WORK REQUIRED:
Write out every line of the material exactly as it appears.

DATA SECTION:
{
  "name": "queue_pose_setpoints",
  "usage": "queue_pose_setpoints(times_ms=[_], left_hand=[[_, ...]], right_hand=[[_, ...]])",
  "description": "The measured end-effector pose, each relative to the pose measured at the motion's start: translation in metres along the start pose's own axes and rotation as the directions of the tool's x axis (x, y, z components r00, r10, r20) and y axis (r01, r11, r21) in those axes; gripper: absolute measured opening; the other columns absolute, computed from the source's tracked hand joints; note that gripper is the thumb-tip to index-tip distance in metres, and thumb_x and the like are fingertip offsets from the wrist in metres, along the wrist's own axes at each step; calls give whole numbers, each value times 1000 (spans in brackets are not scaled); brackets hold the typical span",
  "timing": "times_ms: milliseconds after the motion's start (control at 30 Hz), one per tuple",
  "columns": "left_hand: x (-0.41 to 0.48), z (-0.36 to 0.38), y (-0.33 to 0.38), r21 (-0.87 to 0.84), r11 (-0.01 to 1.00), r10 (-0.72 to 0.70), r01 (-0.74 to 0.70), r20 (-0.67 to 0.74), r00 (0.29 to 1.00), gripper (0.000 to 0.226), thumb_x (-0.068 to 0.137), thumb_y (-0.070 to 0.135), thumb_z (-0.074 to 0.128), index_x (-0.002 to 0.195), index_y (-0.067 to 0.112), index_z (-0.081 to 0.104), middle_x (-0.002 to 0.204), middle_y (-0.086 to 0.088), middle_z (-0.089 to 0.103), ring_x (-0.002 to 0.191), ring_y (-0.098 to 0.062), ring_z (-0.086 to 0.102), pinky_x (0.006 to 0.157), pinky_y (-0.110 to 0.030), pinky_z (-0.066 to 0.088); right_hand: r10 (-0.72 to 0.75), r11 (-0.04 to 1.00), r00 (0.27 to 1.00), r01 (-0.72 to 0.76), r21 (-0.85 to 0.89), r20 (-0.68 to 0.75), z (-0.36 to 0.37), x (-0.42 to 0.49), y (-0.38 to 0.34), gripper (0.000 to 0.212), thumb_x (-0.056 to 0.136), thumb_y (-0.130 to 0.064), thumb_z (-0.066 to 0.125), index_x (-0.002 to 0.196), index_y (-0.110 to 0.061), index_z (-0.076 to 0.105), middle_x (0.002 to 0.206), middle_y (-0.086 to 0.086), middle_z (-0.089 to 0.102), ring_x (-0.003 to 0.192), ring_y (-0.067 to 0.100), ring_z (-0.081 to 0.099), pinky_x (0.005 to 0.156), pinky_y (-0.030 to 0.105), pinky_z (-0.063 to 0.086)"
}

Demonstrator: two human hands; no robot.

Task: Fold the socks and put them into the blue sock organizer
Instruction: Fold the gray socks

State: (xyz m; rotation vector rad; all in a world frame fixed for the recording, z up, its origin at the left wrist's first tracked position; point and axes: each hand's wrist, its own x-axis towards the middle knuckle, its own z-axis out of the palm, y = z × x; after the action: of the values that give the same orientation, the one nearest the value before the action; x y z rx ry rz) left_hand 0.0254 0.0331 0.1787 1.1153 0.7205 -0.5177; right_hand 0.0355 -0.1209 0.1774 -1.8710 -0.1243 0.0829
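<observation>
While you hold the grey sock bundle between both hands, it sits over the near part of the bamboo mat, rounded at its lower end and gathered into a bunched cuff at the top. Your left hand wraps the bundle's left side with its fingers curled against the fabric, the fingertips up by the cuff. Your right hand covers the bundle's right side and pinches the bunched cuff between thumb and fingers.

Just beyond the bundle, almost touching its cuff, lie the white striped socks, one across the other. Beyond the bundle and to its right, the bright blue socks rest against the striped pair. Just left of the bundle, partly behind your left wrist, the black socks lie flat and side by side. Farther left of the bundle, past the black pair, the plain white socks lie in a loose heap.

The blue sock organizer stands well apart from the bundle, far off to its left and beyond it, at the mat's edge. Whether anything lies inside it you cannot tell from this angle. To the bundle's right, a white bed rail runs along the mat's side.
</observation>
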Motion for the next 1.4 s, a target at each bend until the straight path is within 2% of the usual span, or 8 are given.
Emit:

WORKED SOLUTION:
{
  "name": "queue_pose_setpoints",
  "usage": "queue_pose_setpoints(times_ms=[_], left_hand=[[_, ...]], right_hand=[[_, ...]])",
  "description": "The measured end-effector pose, each relative to the pose measured at the motion's start: translation in metres along the start pose's own axes and rotation as the directions of the tool's x axis (x, y, z components r00, r10, r20) and y axis (r01, r11, r21) in those axes; gripper: absolute measured opening; the other columns absolute, computed from the source's tracked hand joints; note that gripper is the thumb-tip to index-tip distance in metres, and thumb_x and the like are fingertip offsets from the wrist in metres, along the wrist's own axes at each step; calls give whole numbers, each value times 1000 (spans in brackets are not scaled); brackets hold the typical span",
  "timing": "times_ms: milliseconds after the motion's start (control at 30 Hz), one per tuple",
  "columns": "left_hand: x (-0.41 to 0.48), z (-0.36 to 0.38), y (-0.33 to 0.38), r21 (-0.87 to 0.84), r11 (-0.01 to 1.00), r10 (-0.72 to 0.70), r01 (-0.74 to 0.70), r20 (-0.67 to 0.74), r00 (0.29 to 1.00), gripper (0.000 to 0.226), thumb_x (-0.068 to 0.137), thumb_y (-0.070 to 0.135), thumb_z (-0.074 to 0.128), index_x (-0.002 to 0.195), index_y (-0.067 to 0.112), index_z (-0.081 to 0.104), middle_x (-0.002 to 0.204), middle_y (-0.086 to 0.088), middle_z (-0.089 to 0.103), ring_x (-0.002 to 0.191), ring_y (-0.098 to 0.062), ring_z (-0.086 to 0.102), pinky_x (0.006 to 0.157), pinky_y (-0.110 to 0.030), pinky_z (-0.066 to 0.088); right_hand: r10 (-0.72 to 0.75), r11 (-0.04 to 1.00), r00 (0.27 to 1.00), r01 (-0.72 to 0.76), r21 (-0.85 to 0.89), r20 (-0.68 to 0.75), z (-0.36 to 0.37), x (-0.42 to 0.49), y (-0.38 to 0.34), gripper (0.000 to 0.212), thumb_x (-0.056 to 0.136), thumb_y (-0.130 to 0.064), thumb_z (-0.066 to 0.125), index_x (-0.002 to 0.196), index_y (-0.110 to 0.061), index_z (-0.076 to 0.105), middle_x (0.002 to 0.206), middle_y (-0.086 to 0.086), middle_z (-0.089 to 0.102), ring_x (-0.003 to 0.192), ring_y (-0.067 to 0.100), ring_z (-0.081 to 0.099), pinky_x (0.005 to 0.156), pinky_y (-0.030 to 0.105), pinky_z (-0.063 to 0.086)"
}

Demonstrator: two human hands; no robot.

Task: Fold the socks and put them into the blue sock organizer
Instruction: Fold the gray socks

State: (xyz m; rotation vector rad; all in a world frame fixed for the recording, z up, its origin at the left wrist's first tracked position; point and axes: each hand's wrist, its own x-axis towards the middle knuckle, its own z-axis out of the palm, y = z × x; after the action: of the values that give the same orientation, the one nearest the value before the action; x y z rx ry rz) left_hand 0.0254 0.0331 0.1787 1.1153 0.7205 -0.5177; right_hand 0.0355 -0.1209 0.1774 -1.8710 -0.1243 0.0829
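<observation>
While you hold the grey sock bundle between both hands, it sits over the near part of the bamboo mat, rounded at its lower end and gathered into a bunched cuff at the top. Your left hand wraps the bundle's left side with its fingers curled against the fabric, the fingertips up by the cuff. Your right hand covers the bundle's right side and pinches the bunched cuff between thumb and fingers.

Just beyond the bundle, almost touching its cuff, lie the white striped socks, one across the other. Beyond the bundle and to its right, the bright blue socks rest against the striped pair. Just left of the bundle, partly behind your left wrist, the black socks lie flat and side by side. Farther left of the bundle, past the black pair, the plain white socks lie in a loose heap.

The blue sock organizer stands well apart from the bundle, far off to its left and beyond it, at the mat's edge. Whether anything lies inside it you cannot tell from this angle. To the bundle's right, a white bed rail runs along the mat's side.
</observation>
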Motion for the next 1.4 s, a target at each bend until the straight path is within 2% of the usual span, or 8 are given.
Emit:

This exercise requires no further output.